**What to work on**
Write the entries out again exactly; any picture among them gets left out.

**Data**
----

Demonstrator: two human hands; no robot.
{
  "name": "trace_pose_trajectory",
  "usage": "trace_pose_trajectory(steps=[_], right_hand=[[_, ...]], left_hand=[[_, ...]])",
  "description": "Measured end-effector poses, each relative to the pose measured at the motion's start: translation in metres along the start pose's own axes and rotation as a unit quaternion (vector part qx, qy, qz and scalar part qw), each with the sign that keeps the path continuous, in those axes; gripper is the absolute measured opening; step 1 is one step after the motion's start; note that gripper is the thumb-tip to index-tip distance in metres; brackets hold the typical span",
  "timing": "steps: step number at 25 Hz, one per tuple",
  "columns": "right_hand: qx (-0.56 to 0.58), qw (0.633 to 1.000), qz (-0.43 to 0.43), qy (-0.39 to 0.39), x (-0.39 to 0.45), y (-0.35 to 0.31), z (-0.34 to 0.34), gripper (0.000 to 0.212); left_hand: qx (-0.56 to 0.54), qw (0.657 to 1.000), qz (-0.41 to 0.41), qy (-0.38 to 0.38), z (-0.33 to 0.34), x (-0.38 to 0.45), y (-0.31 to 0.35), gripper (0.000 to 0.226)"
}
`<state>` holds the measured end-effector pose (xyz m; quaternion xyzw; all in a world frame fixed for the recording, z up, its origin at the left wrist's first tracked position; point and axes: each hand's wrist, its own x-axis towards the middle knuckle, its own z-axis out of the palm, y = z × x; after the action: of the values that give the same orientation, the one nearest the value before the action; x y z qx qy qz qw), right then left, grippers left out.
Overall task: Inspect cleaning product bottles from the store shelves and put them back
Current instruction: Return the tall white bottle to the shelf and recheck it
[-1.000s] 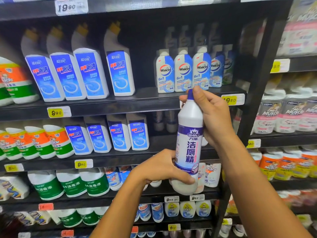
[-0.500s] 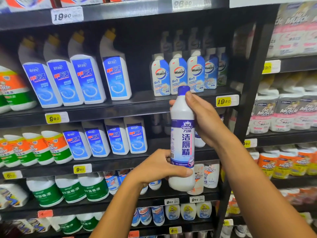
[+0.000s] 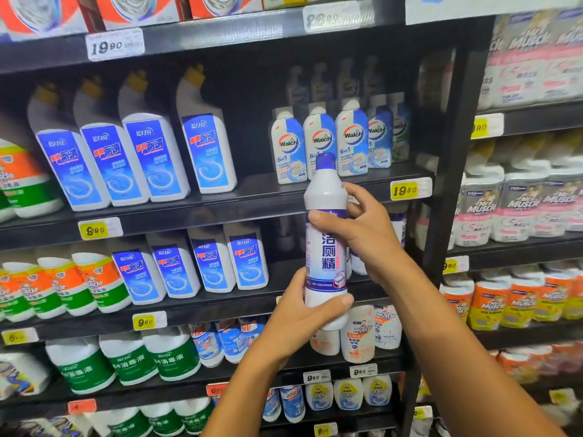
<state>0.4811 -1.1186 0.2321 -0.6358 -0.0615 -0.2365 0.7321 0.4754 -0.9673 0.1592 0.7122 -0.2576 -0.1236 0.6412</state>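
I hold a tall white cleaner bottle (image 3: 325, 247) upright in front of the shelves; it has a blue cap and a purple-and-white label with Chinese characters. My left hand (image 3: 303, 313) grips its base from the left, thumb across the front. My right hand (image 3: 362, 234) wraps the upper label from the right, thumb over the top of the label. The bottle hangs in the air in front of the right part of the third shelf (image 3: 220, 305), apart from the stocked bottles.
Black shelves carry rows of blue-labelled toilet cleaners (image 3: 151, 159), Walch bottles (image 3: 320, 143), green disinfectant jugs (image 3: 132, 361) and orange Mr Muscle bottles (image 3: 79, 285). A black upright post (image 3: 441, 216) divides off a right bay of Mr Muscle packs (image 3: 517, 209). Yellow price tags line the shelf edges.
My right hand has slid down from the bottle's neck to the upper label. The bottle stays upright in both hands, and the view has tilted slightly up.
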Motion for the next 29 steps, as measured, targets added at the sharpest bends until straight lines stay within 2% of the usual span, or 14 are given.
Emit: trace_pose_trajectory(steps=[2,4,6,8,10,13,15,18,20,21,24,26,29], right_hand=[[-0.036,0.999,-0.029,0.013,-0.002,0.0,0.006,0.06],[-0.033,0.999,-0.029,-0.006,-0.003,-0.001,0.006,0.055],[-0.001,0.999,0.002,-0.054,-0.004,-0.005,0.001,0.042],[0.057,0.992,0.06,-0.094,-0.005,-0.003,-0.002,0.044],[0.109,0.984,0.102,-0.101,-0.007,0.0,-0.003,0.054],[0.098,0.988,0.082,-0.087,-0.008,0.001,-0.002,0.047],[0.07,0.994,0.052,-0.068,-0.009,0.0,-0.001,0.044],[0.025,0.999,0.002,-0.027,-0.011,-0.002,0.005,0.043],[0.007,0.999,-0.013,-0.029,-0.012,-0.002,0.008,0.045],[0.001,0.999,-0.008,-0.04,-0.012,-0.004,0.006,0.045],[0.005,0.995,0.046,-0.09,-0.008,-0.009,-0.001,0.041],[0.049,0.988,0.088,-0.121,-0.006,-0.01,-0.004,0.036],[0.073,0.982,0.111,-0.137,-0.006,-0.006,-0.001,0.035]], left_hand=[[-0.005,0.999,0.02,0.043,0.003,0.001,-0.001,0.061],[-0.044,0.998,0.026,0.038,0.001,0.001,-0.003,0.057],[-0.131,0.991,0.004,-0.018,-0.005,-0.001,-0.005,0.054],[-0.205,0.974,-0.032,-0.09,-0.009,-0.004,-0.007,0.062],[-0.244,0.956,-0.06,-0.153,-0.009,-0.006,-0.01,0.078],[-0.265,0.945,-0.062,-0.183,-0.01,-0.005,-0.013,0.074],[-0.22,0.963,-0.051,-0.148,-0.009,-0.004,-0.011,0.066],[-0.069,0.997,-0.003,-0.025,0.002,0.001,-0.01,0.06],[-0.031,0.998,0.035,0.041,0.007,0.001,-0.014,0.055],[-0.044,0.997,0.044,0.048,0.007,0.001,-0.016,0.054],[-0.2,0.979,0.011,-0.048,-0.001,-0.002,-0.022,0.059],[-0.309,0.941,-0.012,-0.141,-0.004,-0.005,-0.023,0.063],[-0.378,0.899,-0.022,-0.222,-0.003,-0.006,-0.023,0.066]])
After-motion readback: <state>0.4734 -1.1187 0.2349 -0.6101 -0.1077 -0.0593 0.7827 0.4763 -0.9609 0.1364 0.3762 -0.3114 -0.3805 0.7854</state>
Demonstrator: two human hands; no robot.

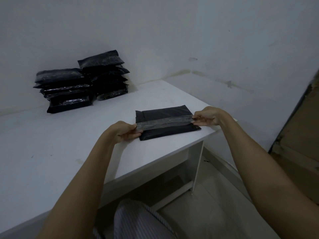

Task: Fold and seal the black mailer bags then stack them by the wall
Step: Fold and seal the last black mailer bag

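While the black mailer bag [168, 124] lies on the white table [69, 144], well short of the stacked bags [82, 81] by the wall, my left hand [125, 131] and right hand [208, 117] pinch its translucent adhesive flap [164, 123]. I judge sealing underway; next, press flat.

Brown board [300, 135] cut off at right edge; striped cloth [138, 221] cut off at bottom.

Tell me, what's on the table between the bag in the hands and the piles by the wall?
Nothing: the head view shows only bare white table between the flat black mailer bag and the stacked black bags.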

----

**Solution**
Demonstrator: two human hands; no robot.
{
  "name": "trace_pose_trajectory",
  "usage": "trace_pose_trajectory(steps=[_], right_hand=[[_, ...]], left_hand=[[_, ...]])",
  "description": "Measured end-effector poses, each relative to the pose measured at the motion's start: translation in metres along the start pose's own axes and rotation as a unit quaternion (vector part qx, qy, qz and scalar part qw), each with the sign that keeps the path continuous, in those axes; gripper is the absolute measured opening; step 1 is one step after the motion's start; note that gripper is the thumb-tip to index-tip distance in metres; brackets hold the typical span",
  "timing": "steps: step number at 25 Hz, one per tuple",
  "columns": "right_hand: qx (-0.56 to 0.58), qw (0.633 to 1.000), qz (-0.43 to 0.43), qy (-0.39 to 0.39), x (-0.39 to 0.45), y (-0.35 to 0.31), z (-0.34 to 0.34), gripper (0.000 to 0.212); left_hand: qx (-0.56 to 0.54), qw (0.657 to 1.000), qz (-0.41 to 0.41), qy (-0.38 to 0.38), z (-0.33 to 0.34), x (-0.38 to 0.45), y (-0.31 to 0.35), gripper (0.000 to 0.226)"
}
`<state>` holds the measured end-effector pose (xyz m; quaternion xyzw; all in a world frame fixed for the recording, z up, its origin at the left wrist's first tracked position; point and axes: each hand's wrist, its own x-axis towards the middle knuckle, its own z-axis out of the palm, y = z × x; after the action: of the values that give the same orientation, the one nearest the value before the action; x y z qx qy qz qw), right then left, grippers left out.
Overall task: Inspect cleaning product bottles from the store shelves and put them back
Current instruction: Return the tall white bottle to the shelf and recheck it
[-1.000s] 
[-0.500s] 
[+0.000s] 
<state>0.4811 -1.1186 0.2321 -0.6358 -0.0615 -0.2365 0.7321 0.4754 -0.9673 0.1592 0.7122 -0.2576 -0.1236 0.6412</state>
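I hold a tall white cleaner bottle (image 3: 325, 247) upright in front of the shelves; it has a blue cap and a purple-and-white label with Chinese characters. My left hand (image 3: 303, 313) grips its base from the left, thumb across the front. My right hand (image 3: 362, 234) wraps the upper label from the right, thumb over the top of the label. The bottle hangs in the air in front of the right part of the third shelf (image 3: 220, 305), apart from the stocked bottles.
Black shelves carry rows of blue-labelled toilet cleaners (image 3: 151, 159), Walch bottles (image 3: 320, 143), green disinfectant jugs (image 3: 132, 361) and orange Mr Muscle bottles (image 3: 79, 285). A black upright post (image 3: 441, 216) divides off a right bay of Mr Muscle packs (image 3: 517, 209). Yellow price tags line the shelf edges.
My right hand has slid down from the bottle's neck to the upper label. The bottle stays upright in both hands, and the view has tilted slightly up.
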Motion for the next 29 steps, as measured, targets added at the sharpest bends until straight lines stay within 2% of the usual span, or 14 are given.
Emit: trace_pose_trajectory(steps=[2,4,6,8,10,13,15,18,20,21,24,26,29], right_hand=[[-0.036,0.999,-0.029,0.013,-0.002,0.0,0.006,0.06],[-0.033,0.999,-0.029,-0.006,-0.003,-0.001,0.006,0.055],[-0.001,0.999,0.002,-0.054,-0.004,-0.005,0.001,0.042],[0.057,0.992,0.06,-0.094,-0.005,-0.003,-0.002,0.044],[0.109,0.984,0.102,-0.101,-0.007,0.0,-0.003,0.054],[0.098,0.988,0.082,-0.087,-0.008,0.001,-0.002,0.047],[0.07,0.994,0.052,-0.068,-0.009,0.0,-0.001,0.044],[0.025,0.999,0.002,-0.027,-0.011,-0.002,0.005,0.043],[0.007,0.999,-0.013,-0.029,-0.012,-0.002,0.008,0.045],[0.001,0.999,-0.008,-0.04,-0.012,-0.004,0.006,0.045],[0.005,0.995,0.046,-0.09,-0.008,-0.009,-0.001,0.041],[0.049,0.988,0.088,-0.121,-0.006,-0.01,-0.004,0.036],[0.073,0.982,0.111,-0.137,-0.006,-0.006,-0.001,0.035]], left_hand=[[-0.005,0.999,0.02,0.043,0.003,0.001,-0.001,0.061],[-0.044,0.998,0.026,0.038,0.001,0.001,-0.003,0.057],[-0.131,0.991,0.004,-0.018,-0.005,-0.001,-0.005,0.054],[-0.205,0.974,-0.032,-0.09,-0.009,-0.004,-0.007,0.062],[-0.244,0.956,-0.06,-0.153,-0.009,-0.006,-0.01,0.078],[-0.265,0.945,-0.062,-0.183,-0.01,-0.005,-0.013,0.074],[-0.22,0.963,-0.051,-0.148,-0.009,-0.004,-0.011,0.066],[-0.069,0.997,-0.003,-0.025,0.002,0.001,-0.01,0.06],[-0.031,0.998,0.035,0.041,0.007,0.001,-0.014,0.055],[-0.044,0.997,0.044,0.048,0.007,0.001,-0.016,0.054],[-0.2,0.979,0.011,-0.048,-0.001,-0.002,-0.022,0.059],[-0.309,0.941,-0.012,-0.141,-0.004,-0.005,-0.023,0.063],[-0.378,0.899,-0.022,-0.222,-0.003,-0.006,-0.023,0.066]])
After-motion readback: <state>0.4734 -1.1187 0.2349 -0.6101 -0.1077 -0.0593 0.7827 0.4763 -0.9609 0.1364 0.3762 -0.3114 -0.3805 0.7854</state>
Demonstrator: two human hands; no robot.


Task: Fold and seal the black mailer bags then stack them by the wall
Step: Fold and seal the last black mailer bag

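While the black mailer bag [168, 124] lies on the white table [69, 144], well short of the stacked bags [82, 81] by the wall, my left hand [125, 131] and right hand [208, 117] pinch its translucent adhesive flap [164, 123]. I judge sealing underway; next, press flat.

Brown board [300, 135] cut off at right edge; striped cloth [138, 221] cut off at bottom.

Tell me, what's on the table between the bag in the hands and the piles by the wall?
Nothing: the head view shows only bare white table between the flat black mailer bag and the stacked black bags.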

No further output is needed.